> [WORK ITEM] Scan the records that follow, and whenever a line has the word "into", copy it.

_ _ _ _

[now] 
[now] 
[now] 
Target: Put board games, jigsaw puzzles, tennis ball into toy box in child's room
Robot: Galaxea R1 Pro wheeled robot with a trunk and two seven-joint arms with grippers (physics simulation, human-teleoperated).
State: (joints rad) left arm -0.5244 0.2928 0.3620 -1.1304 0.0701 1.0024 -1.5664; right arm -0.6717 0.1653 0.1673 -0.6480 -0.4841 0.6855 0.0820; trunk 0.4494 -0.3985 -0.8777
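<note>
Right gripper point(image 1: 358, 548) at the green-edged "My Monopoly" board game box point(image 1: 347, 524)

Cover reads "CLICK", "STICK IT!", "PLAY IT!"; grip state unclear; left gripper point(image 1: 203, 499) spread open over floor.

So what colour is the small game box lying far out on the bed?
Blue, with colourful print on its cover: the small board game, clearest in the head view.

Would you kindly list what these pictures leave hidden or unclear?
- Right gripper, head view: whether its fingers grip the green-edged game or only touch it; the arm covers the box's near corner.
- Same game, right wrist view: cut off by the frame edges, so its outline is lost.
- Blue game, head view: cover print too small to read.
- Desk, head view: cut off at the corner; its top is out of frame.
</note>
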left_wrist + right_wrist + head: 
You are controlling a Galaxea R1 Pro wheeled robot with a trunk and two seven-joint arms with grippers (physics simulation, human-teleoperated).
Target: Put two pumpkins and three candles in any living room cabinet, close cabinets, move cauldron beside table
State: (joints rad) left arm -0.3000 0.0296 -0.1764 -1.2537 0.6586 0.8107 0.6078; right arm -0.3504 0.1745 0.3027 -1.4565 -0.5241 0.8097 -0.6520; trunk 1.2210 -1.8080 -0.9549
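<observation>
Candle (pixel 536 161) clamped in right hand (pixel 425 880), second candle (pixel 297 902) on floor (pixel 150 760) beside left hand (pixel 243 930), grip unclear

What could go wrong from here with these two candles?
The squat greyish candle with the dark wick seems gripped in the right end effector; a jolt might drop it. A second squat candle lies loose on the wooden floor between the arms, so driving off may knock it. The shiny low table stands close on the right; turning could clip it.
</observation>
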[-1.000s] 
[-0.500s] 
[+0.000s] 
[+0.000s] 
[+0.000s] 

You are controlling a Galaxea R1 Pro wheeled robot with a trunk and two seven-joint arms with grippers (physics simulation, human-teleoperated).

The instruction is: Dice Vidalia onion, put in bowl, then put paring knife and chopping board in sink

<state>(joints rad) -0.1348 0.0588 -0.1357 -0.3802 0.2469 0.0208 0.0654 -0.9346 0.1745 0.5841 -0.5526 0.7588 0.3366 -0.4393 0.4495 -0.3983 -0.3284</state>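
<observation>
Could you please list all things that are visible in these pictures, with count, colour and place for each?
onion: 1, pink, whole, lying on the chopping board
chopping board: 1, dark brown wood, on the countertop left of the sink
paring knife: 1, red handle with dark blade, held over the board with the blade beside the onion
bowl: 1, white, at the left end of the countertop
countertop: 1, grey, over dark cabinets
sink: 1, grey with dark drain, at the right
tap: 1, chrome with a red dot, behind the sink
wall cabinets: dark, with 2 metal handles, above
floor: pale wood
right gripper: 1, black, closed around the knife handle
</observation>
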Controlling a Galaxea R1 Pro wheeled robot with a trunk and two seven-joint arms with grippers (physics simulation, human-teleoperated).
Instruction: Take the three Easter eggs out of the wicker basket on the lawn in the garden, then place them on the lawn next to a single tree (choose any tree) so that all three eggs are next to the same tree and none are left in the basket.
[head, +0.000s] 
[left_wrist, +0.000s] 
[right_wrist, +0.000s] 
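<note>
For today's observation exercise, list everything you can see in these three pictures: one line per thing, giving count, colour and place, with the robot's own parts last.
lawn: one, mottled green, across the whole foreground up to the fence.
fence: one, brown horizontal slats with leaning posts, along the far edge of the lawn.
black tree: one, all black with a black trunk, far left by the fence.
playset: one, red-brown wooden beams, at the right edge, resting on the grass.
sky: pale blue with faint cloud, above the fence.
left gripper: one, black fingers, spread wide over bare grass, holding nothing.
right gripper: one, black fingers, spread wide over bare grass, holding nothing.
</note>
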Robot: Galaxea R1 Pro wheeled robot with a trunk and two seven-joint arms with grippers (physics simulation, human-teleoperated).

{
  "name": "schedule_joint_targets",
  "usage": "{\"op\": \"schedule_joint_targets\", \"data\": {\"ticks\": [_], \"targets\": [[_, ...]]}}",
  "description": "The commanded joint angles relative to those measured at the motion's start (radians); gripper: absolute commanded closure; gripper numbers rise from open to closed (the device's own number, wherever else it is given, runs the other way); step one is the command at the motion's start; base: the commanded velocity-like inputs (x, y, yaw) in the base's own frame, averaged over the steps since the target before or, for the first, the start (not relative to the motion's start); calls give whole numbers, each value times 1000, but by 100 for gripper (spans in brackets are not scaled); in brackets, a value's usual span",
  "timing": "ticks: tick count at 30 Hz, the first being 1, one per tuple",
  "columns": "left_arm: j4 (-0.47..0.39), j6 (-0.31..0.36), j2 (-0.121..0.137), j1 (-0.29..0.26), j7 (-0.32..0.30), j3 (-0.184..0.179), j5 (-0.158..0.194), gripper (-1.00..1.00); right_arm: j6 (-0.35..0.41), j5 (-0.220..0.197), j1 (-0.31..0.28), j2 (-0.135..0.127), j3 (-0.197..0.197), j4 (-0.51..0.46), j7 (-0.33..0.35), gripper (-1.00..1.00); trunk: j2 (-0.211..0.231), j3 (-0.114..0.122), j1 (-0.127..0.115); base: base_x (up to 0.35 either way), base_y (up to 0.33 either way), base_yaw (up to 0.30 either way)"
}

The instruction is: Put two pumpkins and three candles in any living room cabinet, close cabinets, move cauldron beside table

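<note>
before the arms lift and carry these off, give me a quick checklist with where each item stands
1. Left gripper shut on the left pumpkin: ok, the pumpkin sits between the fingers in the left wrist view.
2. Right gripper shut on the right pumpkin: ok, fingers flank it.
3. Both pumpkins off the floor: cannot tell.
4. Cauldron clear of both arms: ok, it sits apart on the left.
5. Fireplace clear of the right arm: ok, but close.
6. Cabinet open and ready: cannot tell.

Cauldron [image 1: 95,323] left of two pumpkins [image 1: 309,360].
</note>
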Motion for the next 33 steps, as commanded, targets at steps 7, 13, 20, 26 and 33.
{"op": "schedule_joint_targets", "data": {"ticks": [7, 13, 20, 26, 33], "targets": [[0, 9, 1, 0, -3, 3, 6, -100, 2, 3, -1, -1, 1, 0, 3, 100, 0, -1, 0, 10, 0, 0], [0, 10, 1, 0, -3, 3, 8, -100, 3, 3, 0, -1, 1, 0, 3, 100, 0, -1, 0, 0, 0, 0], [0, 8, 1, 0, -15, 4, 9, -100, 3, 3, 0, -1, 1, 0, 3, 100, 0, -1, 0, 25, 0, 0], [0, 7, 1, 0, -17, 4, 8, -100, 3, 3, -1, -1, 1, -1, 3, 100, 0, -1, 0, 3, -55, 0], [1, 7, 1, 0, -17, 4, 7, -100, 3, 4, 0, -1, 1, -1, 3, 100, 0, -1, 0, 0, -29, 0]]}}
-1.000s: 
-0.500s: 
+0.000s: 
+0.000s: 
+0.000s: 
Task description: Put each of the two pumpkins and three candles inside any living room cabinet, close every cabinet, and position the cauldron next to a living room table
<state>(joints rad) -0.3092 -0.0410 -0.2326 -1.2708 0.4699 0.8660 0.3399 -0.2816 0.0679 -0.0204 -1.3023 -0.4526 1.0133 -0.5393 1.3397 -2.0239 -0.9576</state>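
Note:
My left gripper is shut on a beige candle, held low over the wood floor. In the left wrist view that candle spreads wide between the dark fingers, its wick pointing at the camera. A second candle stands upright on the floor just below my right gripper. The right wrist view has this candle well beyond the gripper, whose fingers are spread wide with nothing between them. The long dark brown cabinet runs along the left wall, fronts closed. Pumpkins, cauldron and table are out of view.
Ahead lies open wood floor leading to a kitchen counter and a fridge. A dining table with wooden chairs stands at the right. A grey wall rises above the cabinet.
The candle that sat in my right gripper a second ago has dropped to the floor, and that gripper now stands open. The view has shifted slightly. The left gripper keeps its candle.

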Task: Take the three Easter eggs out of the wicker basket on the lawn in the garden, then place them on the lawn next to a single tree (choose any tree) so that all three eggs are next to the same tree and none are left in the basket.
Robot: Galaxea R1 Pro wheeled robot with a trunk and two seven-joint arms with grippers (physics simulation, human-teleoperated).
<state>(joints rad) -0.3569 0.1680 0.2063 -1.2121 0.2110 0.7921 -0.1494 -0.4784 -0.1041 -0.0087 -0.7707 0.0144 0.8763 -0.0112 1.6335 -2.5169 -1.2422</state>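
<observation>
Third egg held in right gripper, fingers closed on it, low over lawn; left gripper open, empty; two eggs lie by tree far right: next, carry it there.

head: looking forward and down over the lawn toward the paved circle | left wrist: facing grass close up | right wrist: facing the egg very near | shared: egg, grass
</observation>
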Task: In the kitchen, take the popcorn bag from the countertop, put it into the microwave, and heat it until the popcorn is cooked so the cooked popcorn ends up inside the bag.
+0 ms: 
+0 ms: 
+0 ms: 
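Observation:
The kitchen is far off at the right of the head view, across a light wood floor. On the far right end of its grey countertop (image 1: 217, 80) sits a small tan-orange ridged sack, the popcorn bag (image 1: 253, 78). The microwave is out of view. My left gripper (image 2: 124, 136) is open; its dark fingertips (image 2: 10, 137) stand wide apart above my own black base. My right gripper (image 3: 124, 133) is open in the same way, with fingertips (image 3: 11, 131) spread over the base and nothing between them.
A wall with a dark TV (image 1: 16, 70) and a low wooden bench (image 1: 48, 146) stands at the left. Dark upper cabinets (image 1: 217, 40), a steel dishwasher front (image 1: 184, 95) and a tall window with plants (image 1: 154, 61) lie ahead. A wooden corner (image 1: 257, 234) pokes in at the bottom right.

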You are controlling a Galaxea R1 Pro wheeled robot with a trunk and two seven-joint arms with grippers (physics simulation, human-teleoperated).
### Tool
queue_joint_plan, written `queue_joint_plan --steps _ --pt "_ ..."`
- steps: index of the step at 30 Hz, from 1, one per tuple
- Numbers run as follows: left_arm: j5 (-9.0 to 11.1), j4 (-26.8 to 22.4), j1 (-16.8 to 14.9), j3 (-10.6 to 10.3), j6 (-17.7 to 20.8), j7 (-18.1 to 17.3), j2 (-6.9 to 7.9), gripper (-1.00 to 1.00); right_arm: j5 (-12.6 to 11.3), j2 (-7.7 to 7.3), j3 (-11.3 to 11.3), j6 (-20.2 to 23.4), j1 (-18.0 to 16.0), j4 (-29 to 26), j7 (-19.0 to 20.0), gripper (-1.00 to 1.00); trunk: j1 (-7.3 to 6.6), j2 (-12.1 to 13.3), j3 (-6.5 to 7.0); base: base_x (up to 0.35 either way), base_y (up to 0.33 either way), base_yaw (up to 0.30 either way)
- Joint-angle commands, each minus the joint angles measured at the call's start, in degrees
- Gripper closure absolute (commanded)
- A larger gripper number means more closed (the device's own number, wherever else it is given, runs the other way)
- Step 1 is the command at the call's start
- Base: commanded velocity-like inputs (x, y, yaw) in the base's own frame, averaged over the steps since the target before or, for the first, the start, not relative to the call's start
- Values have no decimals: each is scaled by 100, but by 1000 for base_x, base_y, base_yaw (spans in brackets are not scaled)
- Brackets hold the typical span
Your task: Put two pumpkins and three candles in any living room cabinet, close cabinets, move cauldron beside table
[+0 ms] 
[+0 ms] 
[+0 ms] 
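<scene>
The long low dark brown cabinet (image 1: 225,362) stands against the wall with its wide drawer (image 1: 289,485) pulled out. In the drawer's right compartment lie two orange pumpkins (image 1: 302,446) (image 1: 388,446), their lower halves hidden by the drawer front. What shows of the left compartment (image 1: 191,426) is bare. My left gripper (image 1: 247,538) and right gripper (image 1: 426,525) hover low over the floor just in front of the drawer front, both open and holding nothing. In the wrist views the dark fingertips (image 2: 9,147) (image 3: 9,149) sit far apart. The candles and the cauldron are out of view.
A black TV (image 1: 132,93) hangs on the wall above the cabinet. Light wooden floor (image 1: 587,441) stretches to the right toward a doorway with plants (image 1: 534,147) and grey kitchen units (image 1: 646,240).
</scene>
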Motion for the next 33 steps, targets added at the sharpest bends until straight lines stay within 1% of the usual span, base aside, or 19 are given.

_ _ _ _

> [SOLUTION TO THIS TASK]
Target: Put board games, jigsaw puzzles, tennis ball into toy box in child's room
Task: In the kitchen, take the popcorn bag from the countertop, put it into the microwave, and heat it until the popcorn is cooked so the cooked popcorn ends up inside the bag.

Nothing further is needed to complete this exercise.